WORK REQUEST:
Search the data for the word "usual" and copy every line where it occurs.

GIVEN DATA section start

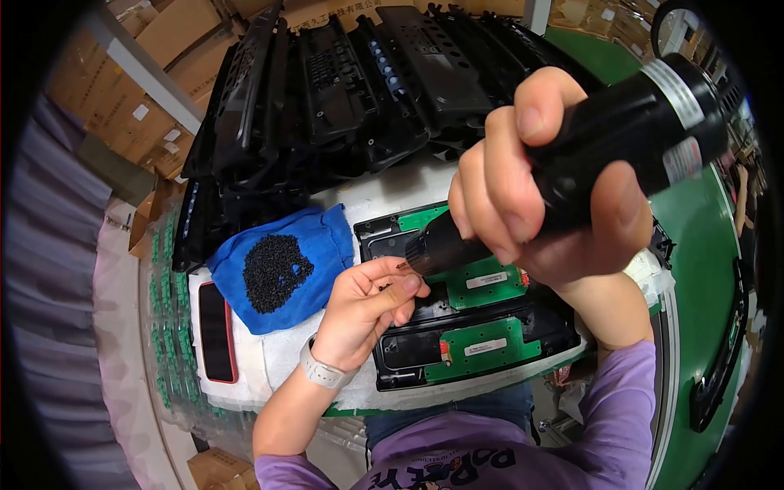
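Fingers of the right hand (531, 196) wrap the black screwdriver (588, 155); left hand (363, 306) fingers pinch at its tip

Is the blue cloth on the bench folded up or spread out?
Spread out. The blue cloth lies opened flat, though rumpled, on the white pad, with a heap of small black screws on top.

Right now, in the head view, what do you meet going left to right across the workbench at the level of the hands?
Dark phone-like slab with a red rim → blue cloth carrying a heap of small black screws → left hand, fingertips at the tool's tip → black electric screwdriver gripped by the right hand, over the black housing with green circuit boards.
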### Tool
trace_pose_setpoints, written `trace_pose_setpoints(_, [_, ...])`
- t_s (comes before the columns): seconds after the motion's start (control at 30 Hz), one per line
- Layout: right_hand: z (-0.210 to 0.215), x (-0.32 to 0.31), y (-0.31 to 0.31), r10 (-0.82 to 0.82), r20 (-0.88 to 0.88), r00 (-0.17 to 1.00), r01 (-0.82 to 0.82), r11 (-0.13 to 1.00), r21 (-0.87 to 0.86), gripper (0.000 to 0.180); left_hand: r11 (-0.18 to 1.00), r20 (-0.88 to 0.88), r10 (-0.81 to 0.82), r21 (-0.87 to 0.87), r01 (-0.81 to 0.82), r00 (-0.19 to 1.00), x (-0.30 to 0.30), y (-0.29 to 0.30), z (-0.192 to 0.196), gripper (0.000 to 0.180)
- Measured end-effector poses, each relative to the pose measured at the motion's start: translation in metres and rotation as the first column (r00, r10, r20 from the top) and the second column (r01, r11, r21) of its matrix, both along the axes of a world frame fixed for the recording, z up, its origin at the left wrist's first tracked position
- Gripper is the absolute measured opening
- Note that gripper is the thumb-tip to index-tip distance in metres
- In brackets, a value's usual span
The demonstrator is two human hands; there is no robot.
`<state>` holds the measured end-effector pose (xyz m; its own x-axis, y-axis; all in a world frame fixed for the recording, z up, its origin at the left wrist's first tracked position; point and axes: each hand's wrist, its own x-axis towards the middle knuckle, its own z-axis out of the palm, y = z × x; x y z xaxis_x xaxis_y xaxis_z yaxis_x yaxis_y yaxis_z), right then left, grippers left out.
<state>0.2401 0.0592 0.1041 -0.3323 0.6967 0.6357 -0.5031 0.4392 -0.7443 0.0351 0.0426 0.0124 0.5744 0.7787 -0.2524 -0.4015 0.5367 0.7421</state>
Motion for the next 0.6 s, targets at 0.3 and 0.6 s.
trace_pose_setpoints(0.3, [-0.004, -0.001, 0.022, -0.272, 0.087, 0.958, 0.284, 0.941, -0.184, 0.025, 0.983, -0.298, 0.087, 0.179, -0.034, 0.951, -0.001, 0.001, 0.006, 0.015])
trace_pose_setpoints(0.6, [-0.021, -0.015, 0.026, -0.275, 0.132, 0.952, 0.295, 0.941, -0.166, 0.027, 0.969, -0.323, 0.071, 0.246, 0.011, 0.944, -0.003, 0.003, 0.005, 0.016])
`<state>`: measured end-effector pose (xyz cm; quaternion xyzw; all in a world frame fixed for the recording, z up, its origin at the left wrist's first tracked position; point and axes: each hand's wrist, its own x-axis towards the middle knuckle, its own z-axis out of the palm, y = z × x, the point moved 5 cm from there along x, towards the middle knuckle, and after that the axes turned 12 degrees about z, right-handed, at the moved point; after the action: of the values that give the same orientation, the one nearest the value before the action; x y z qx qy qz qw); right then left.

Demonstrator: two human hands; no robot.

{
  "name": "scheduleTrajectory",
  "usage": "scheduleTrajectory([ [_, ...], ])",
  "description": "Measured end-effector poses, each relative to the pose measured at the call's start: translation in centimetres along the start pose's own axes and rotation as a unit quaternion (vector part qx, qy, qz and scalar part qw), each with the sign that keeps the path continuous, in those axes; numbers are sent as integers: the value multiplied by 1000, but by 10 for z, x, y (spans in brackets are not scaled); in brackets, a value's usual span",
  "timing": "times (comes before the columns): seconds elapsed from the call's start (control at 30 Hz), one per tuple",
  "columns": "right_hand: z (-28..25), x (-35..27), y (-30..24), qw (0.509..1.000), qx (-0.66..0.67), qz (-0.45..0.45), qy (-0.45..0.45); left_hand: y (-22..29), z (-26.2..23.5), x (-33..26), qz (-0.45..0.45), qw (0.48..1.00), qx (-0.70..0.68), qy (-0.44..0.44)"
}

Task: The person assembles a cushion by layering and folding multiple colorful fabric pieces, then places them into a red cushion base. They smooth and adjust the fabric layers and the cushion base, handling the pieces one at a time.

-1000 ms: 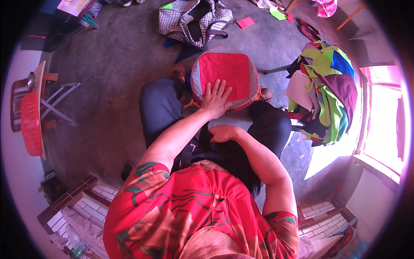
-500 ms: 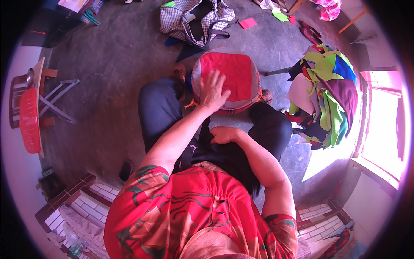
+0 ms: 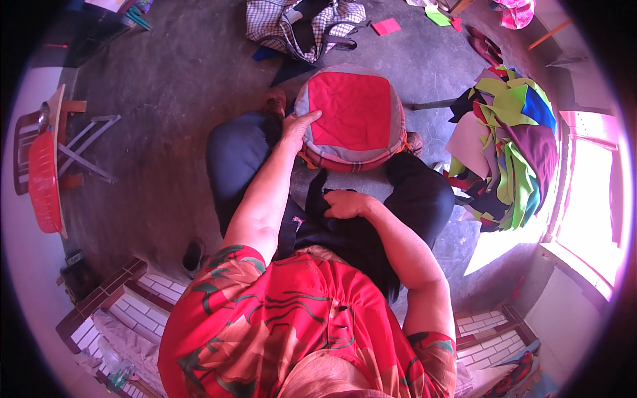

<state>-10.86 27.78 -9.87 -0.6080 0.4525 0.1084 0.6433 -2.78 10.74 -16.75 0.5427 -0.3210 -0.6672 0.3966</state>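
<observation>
Presently, the cushion [image 3: 355,109] is on the floor [image 3: 152,132], before the person's lap and between the two feet. It has a rounded square form, with a red panel on the top, a grey border around this panel and orange ties at the lower corners.

The left hand [image 3: 296,132] is at the left edge of the cushion. One digit is stretched over the grey border, and its tip reaches the red panel. The other fingers are mostly hidden at the side, so I cannot tell if they are spread or pinching the cover.

The right hand [image 3: 348,203] is low over the dark trousers [image 3: 242,159], apart from the cushion. Its fingers are bent inward and close together; whether they pinch the dark cloth, I cannot tell.

Toward the far edge of the floor lies a checked bag [image 3: 267,23] with its mouth open, and to the right of it a flat red piece [image 3: 386,26]. Nearer to the far right corner are a bright green piece [image 3: 436,16] and a pair of dark shoes [image 3: 484,46]. Along the right edge there is a high heap of cloth pieces [image 3: 507,146], in green, maroon, blue and pale pink. By the left edge is a red ribbed container [image 3: 44,182].
</observation>
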Motion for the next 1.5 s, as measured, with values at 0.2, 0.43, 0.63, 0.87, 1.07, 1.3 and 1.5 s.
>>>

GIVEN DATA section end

RESPONSE FOR THIS EXERCISE:
- In brackets, a value's usual span
  "description": "Measured end-effector poses, each relative to the pose measured at the call's start: translation in centimetres along the start pose's own axes and rotation as a unit quaternion (vector part qx, qy, qz and scalar part qw), each with the sign that keeps the path continuous, in those axes; numbers are sent as integers: the value multiplied by 1000, but by 10 for z, x, y (spans in brackets are not scaled); in brackets, a value's usual span",

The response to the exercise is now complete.